* Exercise brief
Print all of the data exactly, but drop the pictures.

* Data shown
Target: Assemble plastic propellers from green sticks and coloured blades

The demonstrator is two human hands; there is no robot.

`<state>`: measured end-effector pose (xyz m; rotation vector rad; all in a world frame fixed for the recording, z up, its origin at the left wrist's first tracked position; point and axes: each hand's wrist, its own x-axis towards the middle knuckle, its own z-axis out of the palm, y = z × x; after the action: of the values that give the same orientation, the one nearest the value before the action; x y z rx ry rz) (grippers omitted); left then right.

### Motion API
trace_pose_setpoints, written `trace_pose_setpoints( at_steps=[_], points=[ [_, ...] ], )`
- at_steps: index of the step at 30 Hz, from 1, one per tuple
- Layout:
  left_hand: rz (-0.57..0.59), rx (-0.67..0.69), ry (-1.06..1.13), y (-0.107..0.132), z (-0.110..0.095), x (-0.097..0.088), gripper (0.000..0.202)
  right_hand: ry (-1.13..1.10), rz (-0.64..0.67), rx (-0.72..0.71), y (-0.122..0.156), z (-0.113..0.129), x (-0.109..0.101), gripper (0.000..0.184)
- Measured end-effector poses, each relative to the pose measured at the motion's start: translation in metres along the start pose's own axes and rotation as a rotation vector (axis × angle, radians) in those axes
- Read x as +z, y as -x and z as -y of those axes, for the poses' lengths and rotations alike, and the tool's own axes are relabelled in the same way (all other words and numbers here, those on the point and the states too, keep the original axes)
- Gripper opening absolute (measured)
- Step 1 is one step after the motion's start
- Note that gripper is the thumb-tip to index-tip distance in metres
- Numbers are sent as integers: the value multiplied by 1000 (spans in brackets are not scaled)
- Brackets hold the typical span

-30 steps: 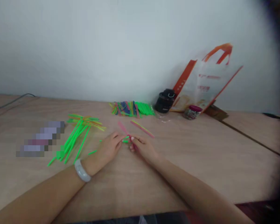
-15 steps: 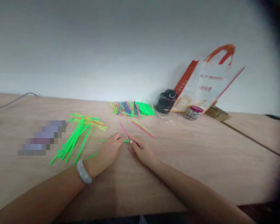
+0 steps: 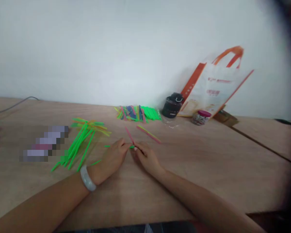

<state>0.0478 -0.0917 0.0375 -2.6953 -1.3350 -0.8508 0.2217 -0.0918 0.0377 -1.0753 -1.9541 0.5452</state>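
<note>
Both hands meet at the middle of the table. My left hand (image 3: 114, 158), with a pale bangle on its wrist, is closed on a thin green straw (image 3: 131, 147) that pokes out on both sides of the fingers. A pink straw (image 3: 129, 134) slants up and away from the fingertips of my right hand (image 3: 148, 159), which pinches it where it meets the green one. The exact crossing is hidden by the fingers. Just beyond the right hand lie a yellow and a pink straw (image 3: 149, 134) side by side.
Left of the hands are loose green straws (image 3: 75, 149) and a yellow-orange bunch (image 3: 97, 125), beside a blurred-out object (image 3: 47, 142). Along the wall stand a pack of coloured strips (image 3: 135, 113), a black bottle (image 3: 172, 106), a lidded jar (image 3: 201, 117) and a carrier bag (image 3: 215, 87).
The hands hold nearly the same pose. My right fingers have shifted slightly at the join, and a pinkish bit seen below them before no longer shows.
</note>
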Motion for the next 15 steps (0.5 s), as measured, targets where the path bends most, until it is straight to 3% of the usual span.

* Reply
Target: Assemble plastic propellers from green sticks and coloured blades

The demonstrator is two human hands; there is no robot.

`<state>`: measured end-effector pose (xyz m; rotation vector rad; all in a world frame fixed for the recording, z up, its origin at the left wrist's first tracked position; point and axes: each hand's wrist, its own x-axis towards the middle knuckle, its own z-axis out of the palm, y = z × x; after the action: of the values that give the same orientation, the one nearest the value before the action; x y z rx ry rz) (grippers omitted); left then right.

### Motion API
trace_pose_setpoints, written `trace_pose_setpoints( at_steps=[_], points=[ [_, ...] ], )`
- at_steps: index of the step at 30 Hz, from 1, one per tuple
- Layout:
  left_hand: rz (-0.57..0.59), rx (-0.67..0.69), ry (-1.06..1.13), y (-0.107..0.132), z (-0.110..0.095), x (-0.097..0.088), gripper (0.000..0.202)
  right_hand: ry (-1.13..1.10), rz (-0.64..0.67), rx (-0.72..0.71), y (-0.122..0.156), z (-0.113..0.129), x (-0.109..0.101), gripper (0.000..0.184)
- Measured end-effector poses, each relative to the pose measured at the motion's start: translation in metres along the start pose's own axes and rotation as a rotation vector (axis × angle, radians) in those axes
- Read x as +z, y as -x and z as -y of those axes, for the poses' lengths and rotations alike, and the tool's own axes are relabelled in the same way (all other words and numbers here, those on the point and the states too, keep the original axes)
- Gripper opening absolute (measured)
- Step 1 is one step after the motion's start
- Note that gripper is the thumb-tip to index-tip distance in metres
- Numbers are sent as integers: the value multiplied by 1000 (spans in brackets are not scaled)
- Brackets hold the typical span

-30 steps: 
-15 steps: 
+0 steps: 

<state>0.0478 -0.0917 0.0375 -2.6953 -1.3350 -0.8508 0.2217 -0.0918 0.0377 -1.0753 -1.9541 0.5452</state>
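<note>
Both hands meet at the middle of the table. My left hand (image 3: 114, 158), with a pale bangle on its wrist, is closed on a thin green straw (image 3: 131, 147) that pokes out on both sides of the fingers. A pink straw (image 3: 129, 134) slants up and away from the fingertips of my right hand (image 3: 148, 159), which pinches it where it meets the green one. The exact crossing is hidden by the fingers. Just beyond the right hand lie a yellow and a pink straw (image 3: 149, 134) side by side.
Left of the hands are loose green straws (image 3: 75, 149) and a yellow-orange bunch (image 3: 97, 125), beside a blurred-out object (image 3: 47, 142). Along the wall stand a pack of coloured strips (image 3: 135, 113), a black bottle (image 3: 172, 106), a lidded jar (image 3: 201, 117) and a carrier bag (image 3: 215, 87).
The hands hold nearly the same pose. My right fingers have shifted slightly at the join, and a pinkish bit seen below them before no longer shows.
</note>
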Motion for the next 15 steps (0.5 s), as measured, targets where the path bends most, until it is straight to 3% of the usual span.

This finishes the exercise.